__What is being asked__. I need the lines from the one with "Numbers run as" through the end of the material, copied exactly and with nothing else included.

__Data section__.
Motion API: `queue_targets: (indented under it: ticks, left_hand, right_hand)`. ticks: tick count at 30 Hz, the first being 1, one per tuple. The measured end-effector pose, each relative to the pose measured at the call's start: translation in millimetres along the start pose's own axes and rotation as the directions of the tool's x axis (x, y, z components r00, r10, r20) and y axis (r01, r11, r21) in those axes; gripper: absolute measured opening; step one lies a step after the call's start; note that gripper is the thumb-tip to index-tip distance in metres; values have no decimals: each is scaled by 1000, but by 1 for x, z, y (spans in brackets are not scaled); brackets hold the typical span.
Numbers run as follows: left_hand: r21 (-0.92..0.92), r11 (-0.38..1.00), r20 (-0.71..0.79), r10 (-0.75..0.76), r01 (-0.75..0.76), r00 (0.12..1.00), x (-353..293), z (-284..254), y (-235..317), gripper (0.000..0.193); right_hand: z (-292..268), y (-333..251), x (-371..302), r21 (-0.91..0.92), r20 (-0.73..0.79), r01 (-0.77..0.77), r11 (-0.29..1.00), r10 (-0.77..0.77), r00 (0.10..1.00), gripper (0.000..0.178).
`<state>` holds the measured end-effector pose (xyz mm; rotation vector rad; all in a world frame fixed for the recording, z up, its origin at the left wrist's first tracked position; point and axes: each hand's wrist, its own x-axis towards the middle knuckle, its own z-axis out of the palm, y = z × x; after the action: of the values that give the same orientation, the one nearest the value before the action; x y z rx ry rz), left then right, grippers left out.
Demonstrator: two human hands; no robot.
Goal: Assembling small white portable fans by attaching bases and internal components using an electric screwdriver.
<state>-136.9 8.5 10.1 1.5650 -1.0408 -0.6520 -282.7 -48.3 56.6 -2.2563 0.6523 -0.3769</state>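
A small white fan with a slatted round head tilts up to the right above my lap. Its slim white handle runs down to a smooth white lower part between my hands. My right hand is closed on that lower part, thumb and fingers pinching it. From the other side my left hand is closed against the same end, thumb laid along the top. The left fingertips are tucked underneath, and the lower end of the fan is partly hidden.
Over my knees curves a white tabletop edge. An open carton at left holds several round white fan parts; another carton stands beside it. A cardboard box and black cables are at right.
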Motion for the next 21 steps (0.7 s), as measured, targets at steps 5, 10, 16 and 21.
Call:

__Output of the task__.
Numbers run as follows: left_hand: r21 (-0.92..0.92), r11 (-0.38..1.00), r20 (-0.71..0.79), r10 (-0.75..0.76), r01 (-0.75..0.76), r00 (0.12..1.00), x (-353..293), z (-284..254), y (-235..317), gripper (0.000..0.193); right_hand: z (-292..268), y (-333..251), x (-371..302), r21 (-0.91..0.92), r20 (-0.73..0.79), r01 (-0.77..0.77), r11 (-0.29..1.00), r10 (-0.77..0.77), r00 (0.10..1.00), gripper (0.000..0.178).
`<state>` holds the measured end-effector pose (xyz mm; rotation vector rad; all in a world frame fixed for the recording, z up, its origin at the left wrist's first tracked position; point and axes: each hand's wrist, its own x-axis towards the middle knuckle, its own z-axis out of the palm, y = z × x; after the action: of the values that give the same orientation, the one nearest the value before the action; x y z rx ry rz), left then right, grippers left out.
Demonstrator: two human hands; no robot.
Goal: Assembling small white portable fans by attaching bases and internal components using an electric screwdriver.
<state>-136.9 8.5 10.1 1.5650 -1.0408 -0.6520 -282.7 -48.3 56.6 -2.2563 0.6523 -0.3769</state>
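A small white fan with a slatted round head tilts up to the right above my lap. Its slim white handle runs down to a smooth white lower part between my hands. My right hand is closed on that lower part, thumb and fingers pinching it. From the other side my left hand is closed against the same end, thumb laid along the top. The left fingertips are tucked underneath, and the lower end of the fan is partly hidden.
Over my knees curves a white tabletop edge. An open carton at left holds several round white fan parts; another carton stands beside it. A cardboard box and black cables are at right.
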Motion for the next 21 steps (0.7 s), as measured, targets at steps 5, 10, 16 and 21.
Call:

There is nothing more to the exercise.